ALBUM REVIEW: Signals Through The Flames – Ian Blurton
It was only on New Years Eve, as the year passed from 2018 to 2019 that Ian Blurton‘s FUTURE NOW had their first live outing in Toronto. Fast forward six months and Ian Blurton is on the cusp of releasing his debut album. But this record (or rather project) is no ordinary debut album, but instead what seems to be the culmination of decades of experience and inspiration boiled down into nine tracks of fizzing rock. Front person and mastermind behind Signals Through The Flames, Ian Blurton has been a icon on the Canadian music circuit for 35+ years and has played in just as many bands: fronting CHANGE OF HEAR, BLUTONIA, BIONIC, C’MON and the still active PUBLIC ANIMAL. And if that’s not impressive enough, Blurton has credits on over 100 albums, producing, mixing and engineering a whole host of career defining records from the likes of BLOOD CEREMONY and CURSED. So it’s about time he put out a solo record don’t you think?
Signals Through The Flames sees Ian Blurton collaborate with a number of his peers – including Mike Armstrong (KING COBB STEELIE), PJ Dunphy (IRON GIANT), Eric Larock (TRICKY WOO) and Glenn Milchem (BLUE RODEO) to name a few – and instead of creating a record that could have easily become a self-indulgent homage to ones past career, attempts to pay homage to the format of the power trio. As if drawn from another era, Blurton seems to strive on marrying influences from the past (think 70s hard rocks meets NWOBHM) and re-branding them as his own (aside from Days Will Remain where the guitar parts sound as if they’ve been ripped straight from THIN LIZZY’s Bad Reputation). Achingly 70s inspired guitar solos run rife throughout – most prominently on Eye Of The Needle, Seven Bells and ICQ – making way for chugging riffs that ultimately dip a toe into doomier waters.
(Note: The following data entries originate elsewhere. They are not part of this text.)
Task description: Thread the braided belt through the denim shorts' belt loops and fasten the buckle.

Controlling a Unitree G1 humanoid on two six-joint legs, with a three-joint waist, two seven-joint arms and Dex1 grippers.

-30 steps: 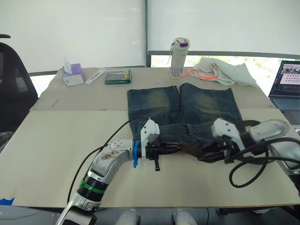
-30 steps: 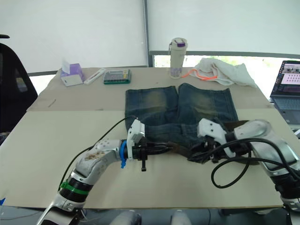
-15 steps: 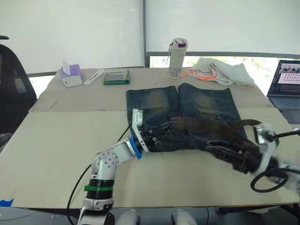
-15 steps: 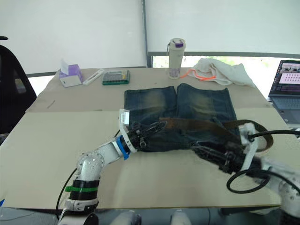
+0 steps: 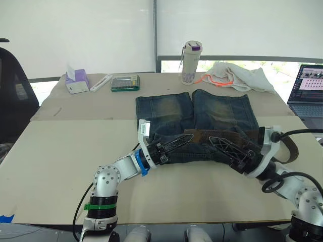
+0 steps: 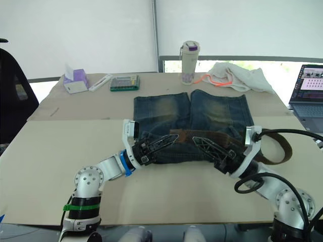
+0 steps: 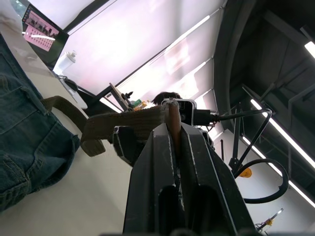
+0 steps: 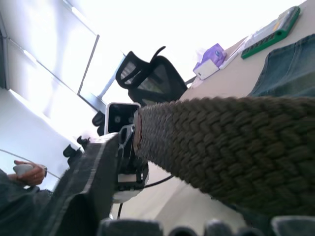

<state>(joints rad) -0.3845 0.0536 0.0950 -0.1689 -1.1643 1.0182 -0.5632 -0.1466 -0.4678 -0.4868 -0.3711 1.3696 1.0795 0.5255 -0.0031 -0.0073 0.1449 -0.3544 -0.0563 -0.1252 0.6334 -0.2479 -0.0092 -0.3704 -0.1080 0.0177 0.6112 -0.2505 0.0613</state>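
Observation:
The denim shorts [image 5: 197, 113] lie flat mid-table, legs pointing away, waistband at the near edge. Above the waistband the braided belt [image 5: 199, 133] hangs in the air. My left gripper [image 5: 187, 136] is shut on its end, seen edge-on between the fingers [image 7: 162, 142] in the left wrist view. From there the strap runs right past my right gripper [image 5: 212, 139] and curls into a loop [image 5: 288, 150] on the table. In the right wrist view the braid [image 8: 236, 137] crosses close in front. The buckle is hidden, and I cannot make out the belt loops.
Along the far edge stand a bottle [image 5: 192, 61], a white cloth with orange cord [image 5: 242, 76], a green calculator [image 5: 126, 82] and a tissue box [image 5: 77, 80]. A laptop [image 5: 308, 89] is at the right, a black chair [image 5: 15, 96] at the left. A person's hand [image 8: 27, 169] shows far off.
Both grippers rose from the shorts' near edge. The left carried the belt end over the waistband. The right arm swung out, then back in, and points at the left gripper.

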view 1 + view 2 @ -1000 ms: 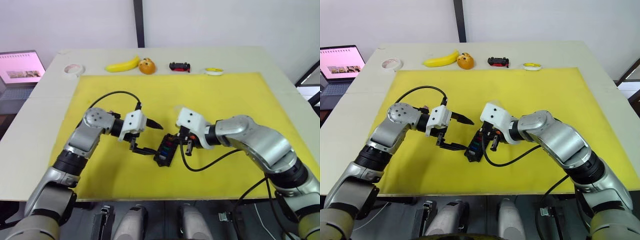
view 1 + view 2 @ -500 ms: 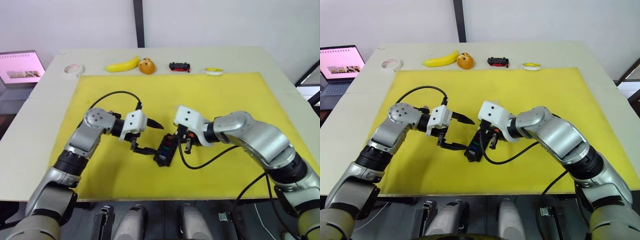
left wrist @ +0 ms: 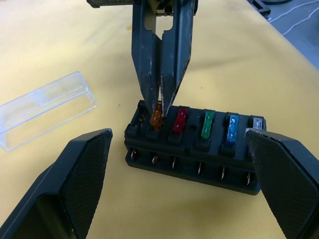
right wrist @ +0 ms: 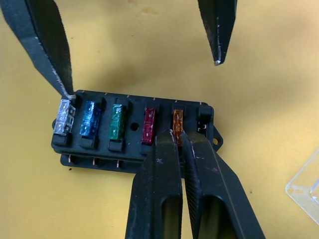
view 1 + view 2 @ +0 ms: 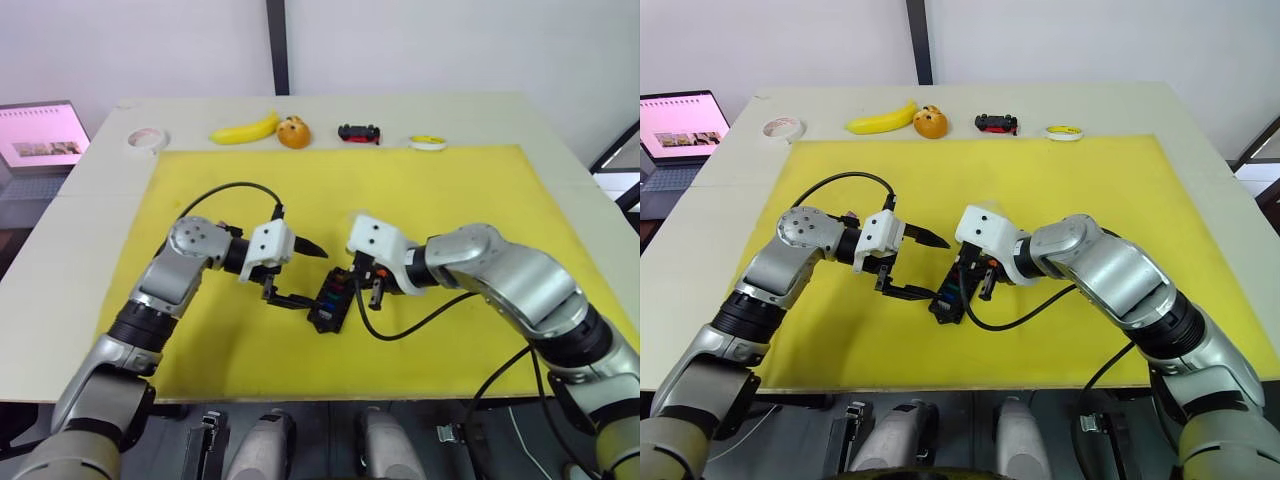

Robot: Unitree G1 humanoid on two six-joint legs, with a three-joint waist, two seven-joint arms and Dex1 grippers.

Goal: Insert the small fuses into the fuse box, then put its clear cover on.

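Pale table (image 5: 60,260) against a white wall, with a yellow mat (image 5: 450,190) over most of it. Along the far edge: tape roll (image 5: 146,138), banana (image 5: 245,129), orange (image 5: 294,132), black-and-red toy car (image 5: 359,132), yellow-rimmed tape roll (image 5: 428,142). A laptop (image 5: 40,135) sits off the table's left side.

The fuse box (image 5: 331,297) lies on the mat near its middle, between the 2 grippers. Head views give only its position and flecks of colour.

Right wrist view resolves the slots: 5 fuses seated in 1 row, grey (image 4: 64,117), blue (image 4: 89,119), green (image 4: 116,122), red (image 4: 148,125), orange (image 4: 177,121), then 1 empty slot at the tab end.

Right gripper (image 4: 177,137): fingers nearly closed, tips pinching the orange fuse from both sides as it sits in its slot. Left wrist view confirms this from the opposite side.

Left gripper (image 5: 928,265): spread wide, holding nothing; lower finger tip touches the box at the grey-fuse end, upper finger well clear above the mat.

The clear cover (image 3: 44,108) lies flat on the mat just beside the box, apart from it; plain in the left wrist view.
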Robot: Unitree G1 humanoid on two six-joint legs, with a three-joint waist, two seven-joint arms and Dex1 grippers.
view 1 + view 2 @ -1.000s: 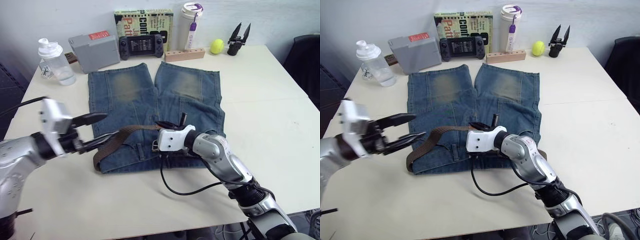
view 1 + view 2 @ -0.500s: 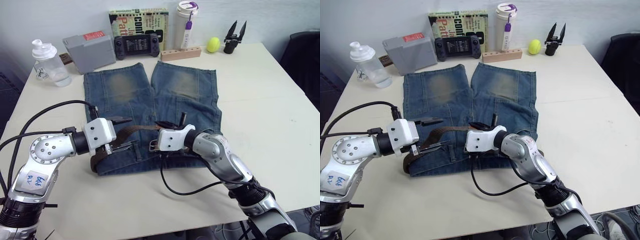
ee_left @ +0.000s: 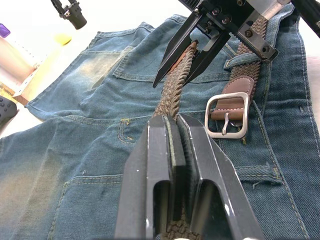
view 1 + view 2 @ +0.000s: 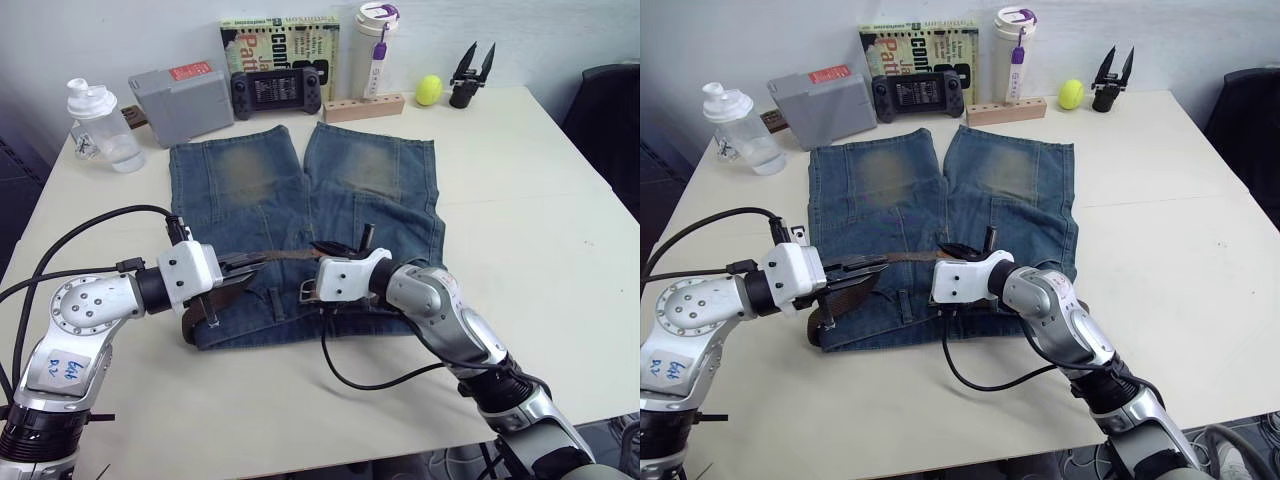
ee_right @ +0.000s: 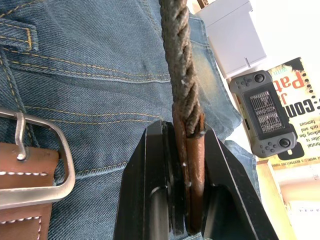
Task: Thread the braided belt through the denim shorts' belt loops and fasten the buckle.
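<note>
The denim shorts point(image 4: 250, 180) lie flat on the table, legs pointing to the back. The braided belt point(image 4: 283, 257) curves from a fold at the shorts' left edge across the waistband. My left gripper point(image 4: 238, 276) is shut on the woven part, shown close up in the left wrist view point(image 3: 173, 122). My right gripper point(image 4: 326, 250) is shut on the belt's smooth brown tip point(image 5: 193, 145), a short way to the right of the left one. The silver buckle point(image 3: 227, 115) lies flat on the denim beside them. A belt loop point(image 3: 243, 59) crosses the strap just past the buckle.
Along the table's back edge stand a clear bottle point(image 4: 98, 125), a grey box point(image 4: 185, 90), a game console point(image 4: 278, 90), a book point(image 4: 280, 35), a tumbler point(image 4: 375, 45), a wooden block point(image 4: 365, 105), a yellow ball point(image 4: 430, 90) and a black spare gripper point(image 4: 470, 75).
My left gripper came in from the left with open fingers, straddled the belt, and has now shut on it. The right gripper kept its hold on the tip.
</note>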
At points you get the feeling that you’ve got no idea where Blurton is going to take you next sonically – where one moment he cosy’s down with the distorted rawness of garage-rock and naturally converts it into not-quite-psych-not-quite-heavy-metal before a barrage of slugging riffs take over, by the time you get to The March Of Mars it all starts to feel too familiar. Of course there no denying this man can write a hook – the choruses in Night Of The Goat and Days Will Remain are inescapable ear-worms – but in the former Blurton’s layered vocals offer an otherworldly feel that fails to transport you to another planet, but rather gives the fuzzy soundscape a grounding.
The real climax of the record appears in the form of Kick Out The Lights, a playful, punchy effort that sits somewhere comfortable into a void occupied by the question: is this psych, prog or heavy metal? The arrangement rallies around the bass, here becoming the driving force of hidden so delicately behind the mix of searing guitars it makes you want to reach out a touch it. It’s a track that has plenty of scope to hit eight minutes long rather than coming in just under the five-minute mark, as it teeters on the edge of becoming a glory infused jam that disappointingly ends far too soon.
Succeeding to produce a record that delves into the depths of rock influences, Signals Through The Flames is at times a fun, dizzying listen whose stand out tracks demand a repeat listen. But where Ian Blurton offers complete strokes of genius (the juicy layers in Kick Out The Lights or the doom ridden swathes of guitars in Seven Bells) there are also moments that feel like they’ve been caught in revolving wheel of repetitiveness. Whether that holds up above all the noise, we’ll see whether this release pushes it’s way to fore or fades away into the clutches of time.
Rating: 7/10
Signals Through The Flames is out now via Pajama Party.